**Activity**
Please restate, exactly, only the lines from the beginning of the listing below through the line containing "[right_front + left", with the pictures left out.

**Records provided**
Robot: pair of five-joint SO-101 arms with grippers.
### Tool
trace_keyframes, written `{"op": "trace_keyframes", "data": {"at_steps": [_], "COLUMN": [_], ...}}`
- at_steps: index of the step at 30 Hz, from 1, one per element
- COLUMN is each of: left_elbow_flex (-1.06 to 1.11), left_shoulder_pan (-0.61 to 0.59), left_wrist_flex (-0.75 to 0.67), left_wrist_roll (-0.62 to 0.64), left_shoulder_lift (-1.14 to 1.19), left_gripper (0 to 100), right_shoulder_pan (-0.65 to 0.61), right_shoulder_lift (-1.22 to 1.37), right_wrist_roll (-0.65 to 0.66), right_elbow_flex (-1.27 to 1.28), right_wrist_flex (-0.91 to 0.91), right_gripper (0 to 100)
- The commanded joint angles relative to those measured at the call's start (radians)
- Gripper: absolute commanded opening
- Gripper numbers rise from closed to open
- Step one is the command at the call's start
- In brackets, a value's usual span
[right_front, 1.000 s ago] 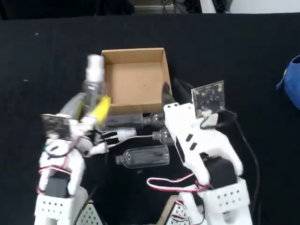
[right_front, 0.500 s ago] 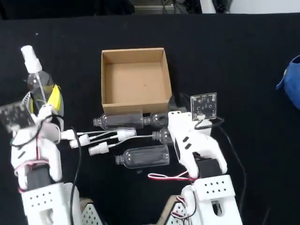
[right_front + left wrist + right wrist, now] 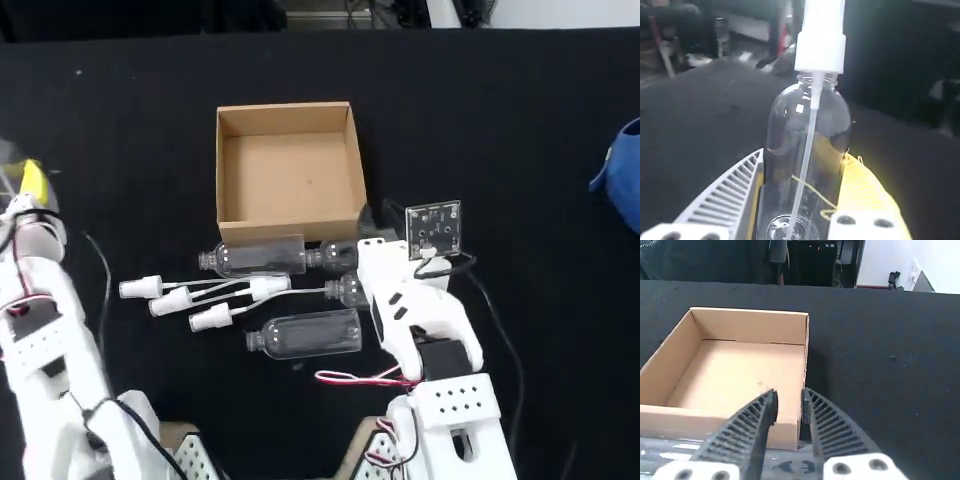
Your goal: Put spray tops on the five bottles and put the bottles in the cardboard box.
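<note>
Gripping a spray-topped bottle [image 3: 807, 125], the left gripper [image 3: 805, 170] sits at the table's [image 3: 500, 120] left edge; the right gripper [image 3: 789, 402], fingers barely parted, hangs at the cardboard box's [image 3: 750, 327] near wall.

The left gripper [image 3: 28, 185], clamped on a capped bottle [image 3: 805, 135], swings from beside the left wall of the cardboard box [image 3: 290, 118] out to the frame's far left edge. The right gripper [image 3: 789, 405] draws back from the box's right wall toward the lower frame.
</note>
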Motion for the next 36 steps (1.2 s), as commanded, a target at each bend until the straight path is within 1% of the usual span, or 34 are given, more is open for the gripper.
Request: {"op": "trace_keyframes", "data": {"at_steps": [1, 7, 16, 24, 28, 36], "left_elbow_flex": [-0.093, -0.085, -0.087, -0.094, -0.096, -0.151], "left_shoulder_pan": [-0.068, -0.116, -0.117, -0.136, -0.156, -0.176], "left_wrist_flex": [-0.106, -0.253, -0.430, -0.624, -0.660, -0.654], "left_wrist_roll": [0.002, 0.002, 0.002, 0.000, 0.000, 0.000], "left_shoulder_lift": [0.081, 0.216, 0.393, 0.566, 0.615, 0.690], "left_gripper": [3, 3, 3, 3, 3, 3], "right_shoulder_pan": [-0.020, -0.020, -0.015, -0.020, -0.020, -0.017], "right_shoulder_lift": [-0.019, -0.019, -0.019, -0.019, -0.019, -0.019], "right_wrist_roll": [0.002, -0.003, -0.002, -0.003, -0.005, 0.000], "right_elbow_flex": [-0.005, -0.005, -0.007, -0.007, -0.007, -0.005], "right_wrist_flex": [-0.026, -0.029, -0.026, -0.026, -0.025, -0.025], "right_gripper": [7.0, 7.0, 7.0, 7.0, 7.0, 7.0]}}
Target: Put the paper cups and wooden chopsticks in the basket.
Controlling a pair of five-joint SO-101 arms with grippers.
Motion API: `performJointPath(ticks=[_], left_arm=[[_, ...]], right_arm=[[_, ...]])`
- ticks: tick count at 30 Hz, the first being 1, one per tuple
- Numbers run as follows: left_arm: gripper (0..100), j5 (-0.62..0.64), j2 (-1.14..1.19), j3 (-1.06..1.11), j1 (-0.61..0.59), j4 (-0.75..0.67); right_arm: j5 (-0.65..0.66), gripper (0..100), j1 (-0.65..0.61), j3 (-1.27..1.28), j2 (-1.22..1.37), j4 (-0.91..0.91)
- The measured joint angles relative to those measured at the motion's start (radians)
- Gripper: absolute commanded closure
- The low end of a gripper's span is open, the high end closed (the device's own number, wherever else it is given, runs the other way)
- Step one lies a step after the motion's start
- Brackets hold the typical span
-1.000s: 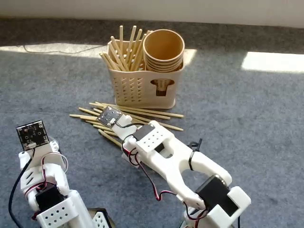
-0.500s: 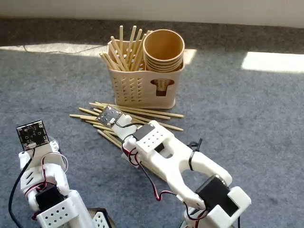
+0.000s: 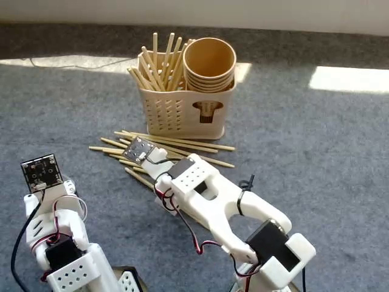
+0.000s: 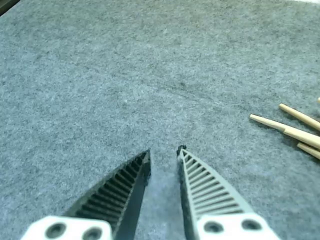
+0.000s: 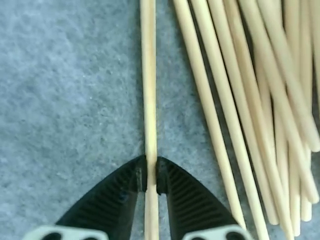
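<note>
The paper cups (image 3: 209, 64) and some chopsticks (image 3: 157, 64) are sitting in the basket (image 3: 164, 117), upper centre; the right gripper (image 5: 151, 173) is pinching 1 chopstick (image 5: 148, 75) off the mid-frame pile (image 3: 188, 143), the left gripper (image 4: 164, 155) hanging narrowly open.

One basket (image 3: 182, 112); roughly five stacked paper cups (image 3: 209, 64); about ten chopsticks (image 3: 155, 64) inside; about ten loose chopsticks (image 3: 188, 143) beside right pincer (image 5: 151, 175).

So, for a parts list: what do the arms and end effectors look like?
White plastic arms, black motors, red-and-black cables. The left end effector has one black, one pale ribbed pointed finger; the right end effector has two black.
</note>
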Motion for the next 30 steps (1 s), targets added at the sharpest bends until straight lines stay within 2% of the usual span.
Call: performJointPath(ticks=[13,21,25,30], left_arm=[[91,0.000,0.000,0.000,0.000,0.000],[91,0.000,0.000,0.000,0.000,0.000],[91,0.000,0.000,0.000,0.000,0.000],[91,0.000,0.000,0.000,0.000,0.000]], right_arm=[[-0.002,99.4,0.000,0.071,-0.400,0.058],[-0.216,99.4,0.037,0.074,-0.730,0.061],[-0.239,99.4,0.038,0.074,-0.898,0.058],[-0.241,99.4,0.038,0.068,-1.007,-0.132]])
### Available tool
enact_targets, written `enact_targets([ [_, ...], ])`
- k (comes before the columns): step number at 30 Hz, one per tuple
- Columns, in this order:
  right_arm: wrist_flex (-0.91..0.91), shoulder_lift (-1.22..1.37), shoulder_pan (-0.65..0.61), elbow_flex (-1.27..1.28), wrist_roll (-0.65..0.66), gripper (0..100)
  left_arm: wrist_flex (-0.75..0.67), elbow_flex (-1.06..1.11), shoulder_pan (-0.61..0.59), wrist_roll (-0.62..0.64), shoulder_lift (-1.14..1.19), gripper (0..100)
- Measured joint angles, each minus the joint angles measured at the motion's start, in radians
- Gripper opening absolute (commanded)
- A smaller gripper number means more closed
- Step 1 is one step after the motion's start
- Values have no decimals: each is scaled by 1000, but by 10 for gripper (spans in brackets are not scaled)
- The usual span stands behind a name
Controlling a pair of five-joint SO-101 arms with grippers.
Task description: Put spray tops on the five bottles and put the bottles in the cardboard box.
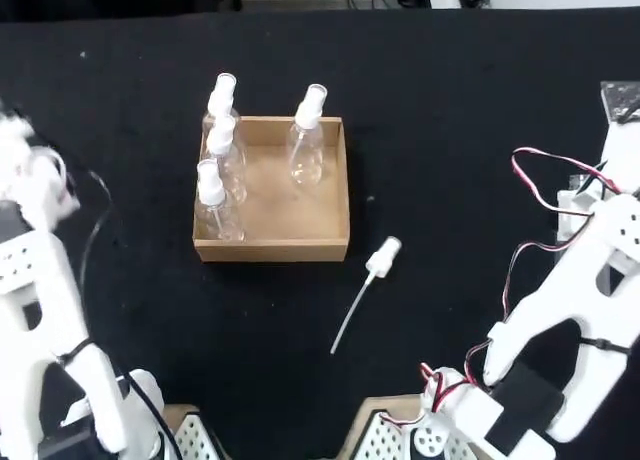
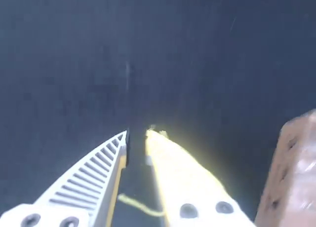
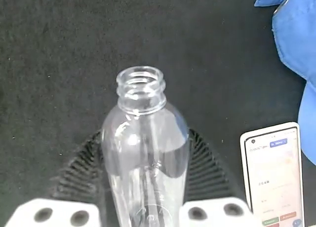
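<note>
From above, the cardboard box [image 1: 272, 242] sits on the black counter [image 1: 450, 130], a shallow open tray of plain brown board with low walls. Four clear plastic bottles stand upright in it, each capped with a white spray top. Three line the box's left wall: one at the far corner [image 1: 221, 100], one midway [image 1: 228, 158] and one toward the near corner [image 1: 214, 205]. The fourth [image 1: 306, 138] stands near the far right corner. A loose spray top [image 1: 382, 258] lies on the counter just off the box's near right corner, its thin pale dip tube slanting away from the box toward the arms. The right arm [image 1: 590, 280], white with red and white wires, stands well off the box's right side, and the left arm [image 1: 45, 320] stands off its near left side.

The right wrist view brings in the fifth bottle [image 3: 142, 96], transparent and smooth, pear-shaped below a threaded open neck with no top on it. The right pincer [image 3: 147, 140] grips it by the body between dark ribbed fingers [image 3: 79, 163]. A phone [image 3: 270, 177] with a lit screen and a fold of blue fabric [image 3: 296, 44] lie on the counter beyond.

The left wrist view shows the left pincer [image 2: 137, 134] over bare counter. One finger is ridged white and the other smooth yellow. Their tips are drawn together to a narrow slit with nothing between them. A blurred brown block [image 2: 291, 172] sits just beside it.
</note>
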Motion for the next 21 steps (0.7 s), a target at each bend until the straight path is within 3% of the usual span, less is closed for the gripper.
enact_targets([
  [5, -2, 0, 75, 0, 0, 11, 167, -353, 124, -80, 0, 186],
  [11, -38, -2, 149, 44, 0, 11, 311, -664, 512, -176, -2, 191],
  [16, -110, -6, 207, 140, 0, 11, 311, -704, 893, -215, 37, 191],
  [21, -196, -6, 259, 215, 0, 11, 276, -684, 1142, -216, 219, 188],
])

**Your response**
Robot: pair of five-joint SO-101 arms with grippers.
### Tool
trace_keyframes, written `{"op": "trace_keyframes", "data": {"at_steps": [_], "COLUMN": [_], ...}}`
- at_steps: index of the step at 30 Hz, from 1, one per element
- COLUMN is each of: left_elbow_flex (-1.06 to 1.11), left_shoulder_pan (-0.61 to 0.59), left_wrist_flex (-0.75 to 0.67), left_wrist_roll (-0.62 to 0.64), left_shoulder_lift (-1.14 to 1.19), left_gripper (0 to 100), right_shoulder_pan (-0.65 to 0.61), right_shoulder_lift (-1.22 to 1.37), right_wrist_roll (-0.65 to 0.66), right_elbow_flex (-1.27 to 1.28), right_wrist_flex (-0.91 to 0.91), right_gripper (0 to 100)
- The commanded joint angles relative to those measured at the call's start (radians)
- Gripper: absolute commanded opening
- Gripper numbers rise from closed to open
- Step one is the command at the call's start
- In brackets, a value's usual span
[right_front, 1.000 s ago] 
[right_front, 0.500 s ago] 
[right_front + left wrist + right wrist, now] 

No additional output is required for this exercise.